--- WHAT TO DO ---
Reproduce the listing in full, pictures excluded.

--- DATA BELOW ---
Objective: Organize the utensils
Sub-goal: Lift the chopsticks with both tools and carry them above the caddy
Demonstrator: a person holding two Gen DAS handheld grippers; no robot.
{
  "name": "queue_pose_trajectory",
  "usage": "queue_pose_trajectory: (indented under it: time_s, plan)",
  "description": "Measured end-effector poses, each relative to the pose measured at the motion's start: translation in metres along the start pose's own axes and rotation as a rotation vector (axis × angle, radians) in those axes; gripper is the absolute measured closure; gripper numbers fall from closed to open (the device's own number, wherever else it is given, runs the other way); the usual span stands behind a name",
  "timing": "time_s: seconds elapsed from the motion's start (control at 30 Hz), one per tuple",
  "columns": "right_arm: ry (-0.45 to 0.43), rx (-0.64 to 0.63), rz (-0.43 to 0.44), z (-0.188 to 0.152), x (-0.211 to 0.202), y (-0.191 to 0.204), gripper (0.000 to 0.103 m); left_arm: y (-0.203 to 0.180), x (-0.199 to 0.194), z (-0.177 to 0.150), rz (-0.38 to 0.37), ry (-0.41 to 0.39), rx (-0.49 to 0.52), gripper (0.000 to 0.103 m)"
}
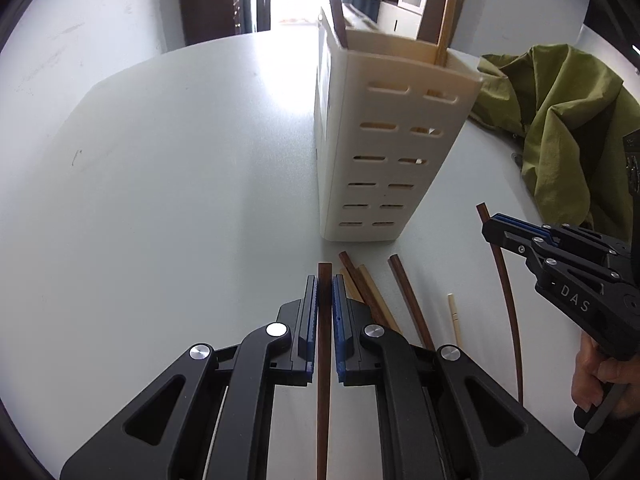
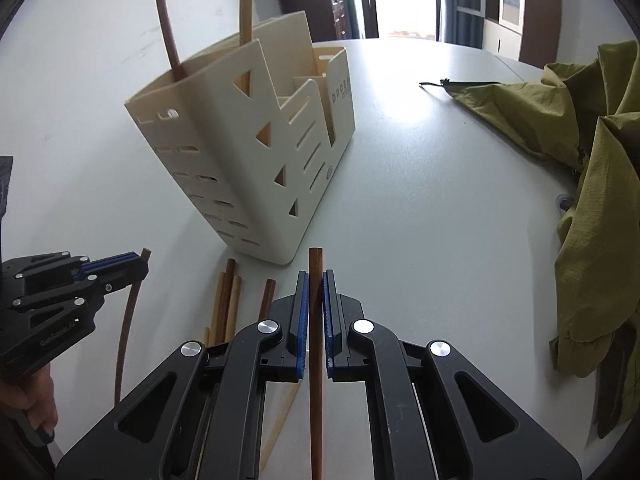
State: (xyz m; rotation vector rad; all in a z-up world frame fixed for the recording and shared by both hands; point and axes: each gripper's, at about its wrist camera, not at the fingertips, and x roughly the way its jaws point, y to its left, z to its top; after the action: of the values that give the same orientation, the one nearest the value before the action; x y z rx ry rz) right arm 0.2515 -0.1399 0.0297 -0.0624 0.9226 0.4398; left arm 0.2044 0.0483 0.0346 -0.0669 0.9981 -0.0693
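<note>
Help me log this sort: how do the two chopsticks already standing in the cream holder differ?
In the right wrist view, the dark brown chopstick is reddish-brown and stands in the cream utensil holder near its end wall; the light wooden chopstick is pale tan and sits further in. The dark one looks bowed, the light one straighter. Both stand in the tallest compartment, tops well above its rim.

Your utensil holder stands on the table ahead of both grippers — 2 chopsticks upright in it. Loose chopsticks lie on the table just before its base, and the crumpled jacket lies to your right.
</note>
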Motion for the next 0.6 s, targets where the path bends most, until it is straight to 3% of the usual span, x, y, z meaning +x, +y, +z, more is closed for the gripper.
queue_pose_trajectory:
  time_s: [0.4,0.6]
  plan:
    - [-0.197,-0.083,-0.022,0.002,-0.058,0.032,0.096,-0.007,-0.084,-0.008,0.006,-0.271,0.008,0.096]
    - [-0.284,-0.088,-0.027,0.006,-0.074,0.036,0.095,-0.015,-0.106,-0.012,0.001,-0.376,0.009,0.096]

--- ANSWER TO THIS PROBLEM ---
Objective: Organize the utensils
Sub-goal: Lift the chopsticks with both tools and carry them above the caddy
Demonstrator: a person holding two Gen DAS handheld grippers; no robot.
{
  "name": "queue_pose_trajectory",
  "usage": "queue_pose_trajectory: (indented under it: time_s, plan)",
  "description": "Measured end-effector poses, each relative to the pose measured at the motion's start: translation in metres along the start pose's own axes and rotation as a rotation vector (axis × angle, radians) in those axes; gripper is the absolute measured closure; gripper numbers fall from closed to open (the device's own number, wherever else it is given, runs the other way); the usual span stands behind a name",
  "timing": "time_s: seconds elapsed from the motion's start (control at 30 Hz), one per tuple",
  "columns": "right_arm: ry (-0.45 to 0.43), rx (-0.64 to 0.63), rz (-0.43 to 0.44), z (-0.188 to 0.152), x (-0.211 to 0.202), y (-0.191 to 0.204), gripper (0.000 to 0.103 m); left_arm: y (-0.203 to 0.180), x (-0.199 to 0.194), z (-0.177 to 0.150), rz (-0.38 to 0.37), ry (-0.41 to 0.39), rx (-0.49 to 0.52), gripper (0.000 to 0.103 m)"
}
State: (xyz m; rotation vector rad; all in a z-up world frame fixed for the recording and shared by both hands; point and axes: each gripper's, at about its wrist camera, not at the fingertips, and x roughly the way its jaws point, y to its left, z to its top; after the action: of the values that give the same orientation, the one nearest the value before the action; x y z rx ry rz) right arm 0.2515 -0.1399 0.0297 -0.0624 0.9226 0.4398; left arm 0.2044 0.0483 0.0346 -0.0669 0.9981 -0.0693
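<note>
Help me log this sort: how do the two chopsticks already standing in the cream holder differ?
In the right wrist view, the dark brown chopstick is reddish-brown and stands in the cream utensil holder near its end wall; the light wooden chopstick is pale tan and sits further in. The dark one looks bowed, the light one straighter. Both stand in the tallest compartment, tops well above its rim.

Your utensil holder stands on the table ahead of both grippers — 2 chopsticks upright in it. Loose chopsticks lie on the table just before its base, and the crumpled jacket lies to your right.
</note>
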Motion for the next 0.6 s, targets where the path bends most, until it is straight to 3% of the usual span, x, y, z meaning +x, +y, +z, more is closed for the gripper.
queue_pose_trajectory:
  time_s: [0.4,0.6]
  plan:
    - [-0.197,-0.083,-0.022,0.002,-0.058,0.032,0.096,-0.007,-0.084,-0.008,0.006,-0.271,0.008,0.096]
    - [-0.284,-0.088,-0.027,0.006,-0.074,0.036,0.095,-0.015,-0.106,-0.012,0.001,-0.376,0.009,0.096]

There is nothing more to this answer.